EXTRACTED INFORMATION START
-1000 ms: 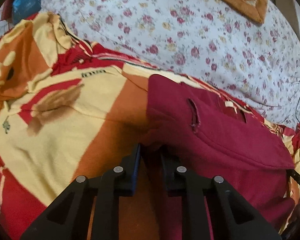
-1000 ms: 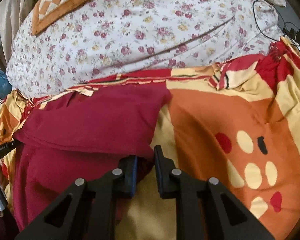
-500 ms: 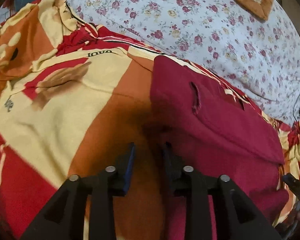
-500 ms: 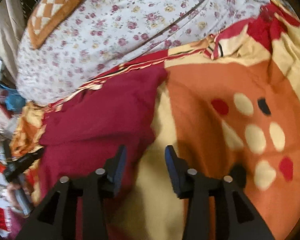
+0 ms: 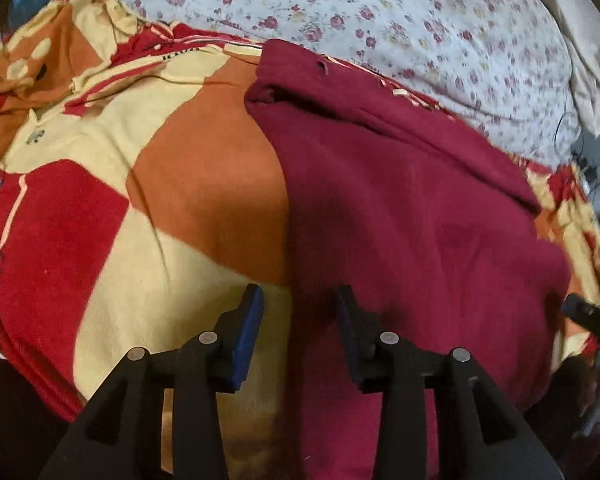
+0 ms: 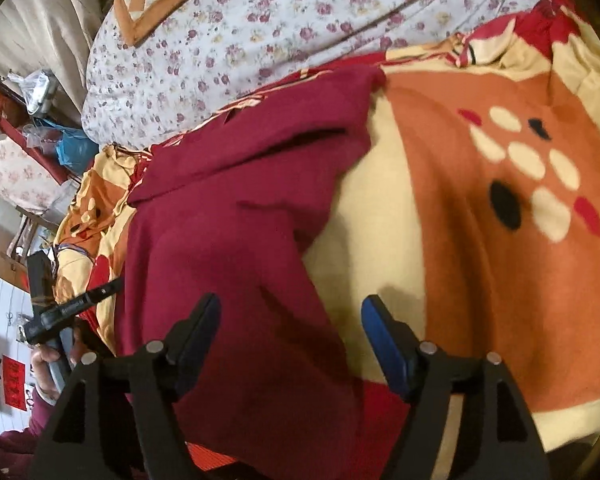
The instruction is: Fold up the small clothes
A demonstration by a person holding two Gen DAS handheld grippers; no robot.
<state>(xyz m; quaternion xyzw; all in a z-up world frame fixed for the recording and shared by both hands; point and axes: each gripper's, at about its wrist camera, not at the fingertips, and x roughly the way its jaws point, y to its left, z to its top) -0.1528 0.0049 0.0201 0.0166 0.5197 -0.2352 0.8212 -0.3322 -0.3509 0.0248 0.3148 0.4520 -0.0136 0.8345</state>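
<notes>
Maroon garment [image 5: 412, 216] is being laid out flat on a bed, on top of a red, orange and cream blanket [image 5: 172, 208], with a floral pillow [image 5: 400, 20] just beyond its far edge. A top layer is already being shown doubled over across its far part, so it's looking like a fold is partway done.

Handling-wise, it's being judged as soft, thick-ish knit: light, floppy, no stiffness at all, and not fragile. Slipping isn't expected to be much of an issue on that fuzzy blanket. If anything it'll be dragging a bit. Best spots to be gripped would be the near corners or the side edges, with both layers pinched together so nothing is being left behind.

Left gripper [image 5: 298, 324] is being pointed steeply down over the garment's left edge, which is lying below the gap between its fingers; they're being opened and nothing is being held. Right gripper [image 6: 292, 332] is being angled down over the right edge, fingers being spread wider, cloth under the gap but not being pinched. The other gripper and a hand are being seen off to the left in the right wrist view.
</notes>
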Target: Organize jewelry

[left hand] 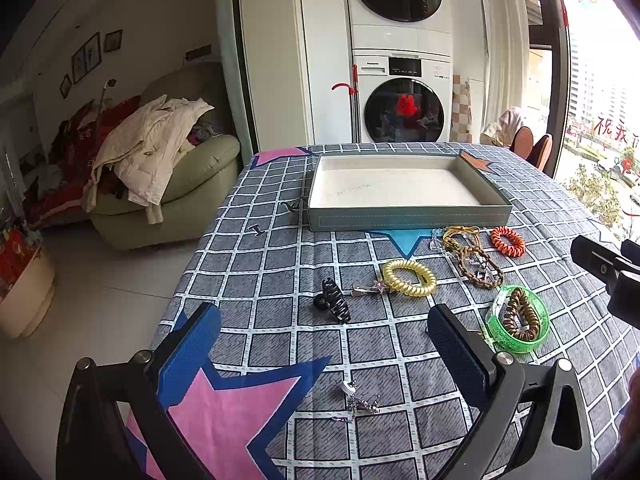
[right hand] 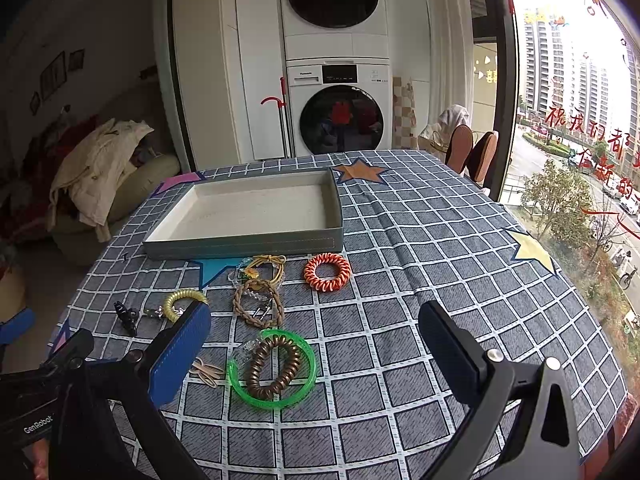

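Observation:
An empty grey tray (left hand: 408, 218) (right hand: 244, 246) with a white lining sits at the far middle of the table. In front of it lie an orange coil hair tie (left hand: 508, 241) (right hand: 327, 272), a yellow coil tie (left hand: 409, 277) (right hand: 182, 300), a braided brown bracelet (left hand: 480, 268) (right hand: 258, 304), a green bangle (left hand: 518, 320) (right hand: 272, 368) with a brown coil tie inside, a black claw clip (left hand: 335, 300) (right hand: 126, 316) and a small silver clip (left hand: 360, 402). My left gripper (left hand: 324, 356) is open above the cloth. My right gripper (right hand: 316, 356) is open, with the green bangle between its fingers.
The table has a grey checked cloth (left hand: 280, 280) with stars; its left edge drops to the floor. An armchair (left hand: 168, 176) piled with clothes stands to the left, stacked washing machines (left hand: 404, 80) behind, and chairs (right hand: 472, 152) and a window to the right.

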Motion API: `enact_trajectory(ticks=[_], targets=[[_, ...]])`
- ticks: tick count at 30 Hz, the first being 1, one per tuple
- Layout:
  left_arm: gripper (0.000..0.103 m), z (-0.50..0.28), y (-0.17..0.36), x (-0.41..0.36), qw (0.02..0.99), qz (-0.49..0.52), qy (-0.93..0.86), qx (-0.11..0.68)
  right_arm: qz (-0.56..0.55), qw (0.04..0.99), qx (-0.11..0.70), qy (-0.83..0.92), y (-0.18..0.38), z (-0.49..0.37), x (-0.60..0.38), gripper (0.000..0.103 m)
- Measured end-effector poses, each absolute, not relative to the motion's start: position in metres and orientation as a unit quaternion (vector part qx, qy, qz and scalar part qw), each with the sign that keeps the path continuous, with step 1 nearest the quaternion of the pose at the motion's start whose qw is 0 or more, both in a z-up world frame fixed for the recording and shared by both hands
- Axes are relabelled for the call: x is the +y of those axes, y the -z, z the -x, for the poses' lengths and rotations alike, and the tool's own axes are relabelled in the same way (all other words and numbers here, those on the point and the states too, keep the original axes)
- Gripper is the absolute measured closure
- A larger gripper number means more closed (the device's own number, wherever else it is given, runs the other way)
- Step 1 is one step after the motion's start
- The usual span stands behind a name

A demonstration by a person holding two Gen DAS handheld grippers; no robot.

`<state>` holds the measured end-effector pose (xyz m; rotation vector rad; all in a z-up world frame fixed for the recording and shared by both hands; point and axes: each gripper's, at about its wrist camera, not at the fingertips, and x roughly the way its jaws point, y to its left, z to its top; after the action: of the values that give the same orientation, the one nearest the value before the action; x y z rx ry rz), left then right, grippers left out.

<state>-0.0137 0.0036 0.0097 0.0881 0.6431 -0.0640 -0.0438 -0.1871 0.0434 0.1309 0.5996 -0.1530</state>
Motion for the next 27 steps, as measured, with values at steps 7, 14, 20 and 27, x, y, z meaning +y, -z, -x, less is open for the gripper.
enact_trajectory(ticks=[7, 14, 20, 27], targets=[[0.000, 0.0140, -0.0099, 0.0039, 0.948, -0.044, 0.031, 0.315, -0.065, 0.950, 0.295, 0.075, -0.0434, 0.0440, -0.1872, 0.000], [0.000, 0.0150, -0.0097, 0.0038, 0.948, -0.044, 0.031, 0.315, -0.065, 0.950, 0.295, 0.075, -0.0435, 0.0442, -0.1873, 0.000], [0.000, 0.0159, -0.0100, 0.0041, 0.948, -0.043, 0.030, 0.314, -0.065, 0.951, 0.295, 0.075, -0.0436, 0.0444, -0.1870, 0.000], [0.000, 0.0172, -0.0099, 0.0034, 0.947, -0.045, 0.032, 0.315, -0.065, 0.951, 0.294, 0.074, -0.0444, 0.0452, -0.1859, 0.000]])
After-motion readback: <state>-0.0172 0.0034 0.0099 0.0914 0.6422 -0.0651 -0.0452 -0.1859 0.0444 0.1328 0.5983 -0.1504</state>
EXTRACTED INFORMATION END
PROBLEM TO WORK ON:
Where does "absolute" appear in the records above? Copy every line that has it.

THE ANSWER:
- Measured end-effector poses, each absolute, not relative to the motion's start: position in metres and orientation as a unit quaternion (vector part qx, qy, qz and scalar part qw), each with the sign that keeps the path continuous, with step 1 nearest the quaternion of the pose at the motion's start whose qw is 0 or more, both in a z-up world frame fixed for the recording and shared by both hands
- Gripper is the absolute measured closure

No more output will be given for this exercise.